**ACTIVITY:** Up through the line that contains "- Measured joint", retype the entries exactly, beginning at the very first line.

**** DATA FOR THIS EXERCISE

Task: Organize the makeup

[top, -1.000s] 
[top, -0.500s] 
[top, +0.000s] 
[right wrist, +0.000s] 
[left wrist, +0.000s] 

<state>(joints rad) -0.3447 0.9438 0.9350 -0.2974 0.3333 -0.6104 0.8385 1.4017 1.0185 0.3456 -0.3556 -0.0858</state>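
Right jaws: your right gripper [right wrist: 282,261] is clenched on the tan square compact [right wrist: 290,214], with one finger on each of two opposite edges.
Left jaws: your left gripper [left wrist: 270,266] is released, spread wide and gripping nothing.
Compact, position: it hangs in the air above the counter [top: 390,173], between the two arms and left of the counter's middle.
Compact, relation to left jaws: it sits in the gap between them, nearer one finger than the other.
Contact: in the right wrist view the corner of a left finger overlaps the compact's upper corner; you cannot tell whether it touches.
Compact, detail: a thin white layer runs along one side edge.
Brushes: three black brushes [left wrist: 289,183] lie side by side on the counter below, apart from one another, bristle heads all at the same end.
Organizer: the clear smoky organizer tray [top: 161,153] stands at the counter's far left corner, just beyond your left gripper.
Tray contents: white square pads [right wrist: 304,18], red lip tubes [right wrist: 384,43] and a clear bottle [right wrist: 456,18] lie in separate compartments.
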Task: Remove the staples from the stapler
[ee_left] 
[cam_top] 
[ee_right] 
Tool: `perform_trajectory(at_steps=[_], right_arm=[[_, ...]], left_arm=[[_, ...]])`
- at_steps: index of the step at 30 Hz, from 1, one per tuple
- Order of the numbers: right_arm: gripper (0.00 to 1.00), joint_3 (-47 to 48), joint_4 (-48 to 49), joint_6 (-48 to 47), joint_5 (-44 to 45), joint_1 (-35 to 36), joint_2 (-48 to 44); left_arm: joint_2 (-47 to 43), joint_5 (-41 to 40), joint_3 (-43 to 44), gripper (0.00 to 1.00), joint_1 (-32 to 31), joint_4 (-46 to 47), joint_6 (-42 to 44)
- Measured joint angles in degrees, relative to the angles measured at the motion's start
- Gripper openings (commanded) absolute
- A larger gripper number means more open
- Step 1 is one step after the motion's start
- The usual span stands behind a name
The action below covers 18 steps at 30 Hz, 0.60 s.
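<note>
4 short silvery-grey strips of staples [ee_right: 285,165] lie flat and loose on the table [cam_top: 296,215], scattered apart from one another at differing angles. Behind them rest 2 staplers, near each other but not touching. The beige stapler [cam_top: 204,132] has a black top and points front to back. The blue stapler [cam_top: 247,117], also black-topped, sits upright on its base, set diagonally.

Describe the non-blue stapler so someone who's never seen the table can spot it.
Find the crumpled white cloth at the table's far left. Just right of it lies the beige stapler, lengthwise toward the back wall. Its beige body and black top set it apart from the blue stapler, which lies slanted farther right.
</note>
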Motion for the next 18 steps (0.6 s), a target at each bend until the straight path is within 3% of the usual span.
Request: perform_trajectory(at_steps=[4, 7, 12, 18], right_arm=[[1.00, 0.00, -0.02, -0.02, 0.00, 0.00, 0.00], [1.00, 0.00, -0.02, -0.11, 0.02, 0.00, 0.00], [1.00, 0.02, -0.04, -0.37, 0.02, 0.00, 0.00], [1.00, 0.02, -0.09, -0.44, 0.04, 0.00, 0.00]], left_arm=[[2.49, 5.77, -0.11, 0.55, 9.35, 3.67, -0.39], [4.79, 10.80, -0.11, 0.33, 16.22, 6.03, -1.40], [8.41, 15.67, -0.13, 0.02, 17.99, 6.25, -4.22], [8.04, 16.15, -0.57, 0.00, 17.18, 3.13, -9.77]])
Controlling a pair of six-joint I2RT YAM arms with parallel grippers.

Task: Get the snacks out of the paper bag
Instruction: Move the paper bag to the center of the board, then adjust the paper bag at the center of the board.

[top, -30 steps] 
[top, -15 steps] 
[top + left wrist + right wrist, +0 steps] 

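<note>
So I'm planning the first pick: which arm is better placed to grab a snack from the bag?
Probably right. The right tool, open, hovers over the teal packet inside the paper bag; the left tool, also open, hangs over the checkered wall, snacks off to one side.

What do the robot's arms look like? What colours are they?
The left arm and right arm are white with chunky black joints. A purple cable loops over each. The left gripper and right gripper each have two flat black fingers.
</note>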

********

**EXERCISE OUTPUT:**
Task: Organize the makeup

[top, -1.000s] 
[top, -0.500s] 
[top, +0.000s] 
[right wrist, +0.000s] 
[left wrist, +0.000s] 

<state>(joints rad) -0.3447 0.9438 0.9350 -0.2974 0.3333 -0.6104 0.8385 1.4017 1.0185 0.3456 -0.3556 -0.0858</state>
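Right jaws: your right gripper [right wrist: 282,261] is clenched on the tan square compact [right wrist: 290,214], with one finger on each of two opposite edges.
Left jaws: your left gripper [left wrist: 270,266] is released, spread wide and gripping nothing.
Compact, position: it hangs in the air above the counter [top: 390,173], between the two arms and left of the counter's middle.
Compact, relation to left jaws: it sits in the gap between them, nearer one finger than the other.
Contact: in the right wrist view the corner of a left finger overlaps the compact's upper corner; you cannot tell whether it touches.
Compact, detail: a thin white layer runs along one side edge.
Brushes: three black brushes [left wrist: 289,183] lie side by side on the counter below, apart from one another, bristle heads all at the same end.
Organizer: the clear smoky organizer tray [top: 161,153] stands at the counter's far left corner, just beyond your left gripper.
Tray contents: white square pads [right wrist: 304,18], red lip tubes [right wrist: 384,43] and a clear bottle [right wrist: 456,18] lie in separate compartments.
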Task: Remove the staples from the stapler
[ee_left] 
[cam_top] 
[ee_right] 
Tool: `perform_trajectory(at_steps=[_], right_arm=[[_, ...]], left_arm=[[_, ...]])`
- at_steps: index of the step at 30 Hz, from 1, one per tuple
- Order of the numbers: right_arm: gripper (0.00 to 1.00), joint_3 (-47 to 48), joint_4 (-48 to 49), joint_6 (-48 to 47), joint_5 (-44 to 45), joint_1 (-35 to 36), joint_2 (-48 to 44); left_arm: joint_2 (-47 to 43), joint_5 (-41 to 40), joint_3 (-43 to 44), gripper (0.00 to 1.00), joint_1 (-32 to 31), joint_4 (-46 to 47), joint_6 (-42 to 44)
- Measured joint angles in degrees, relative to the angles measured at the motion's start

There is no more output for this exercise.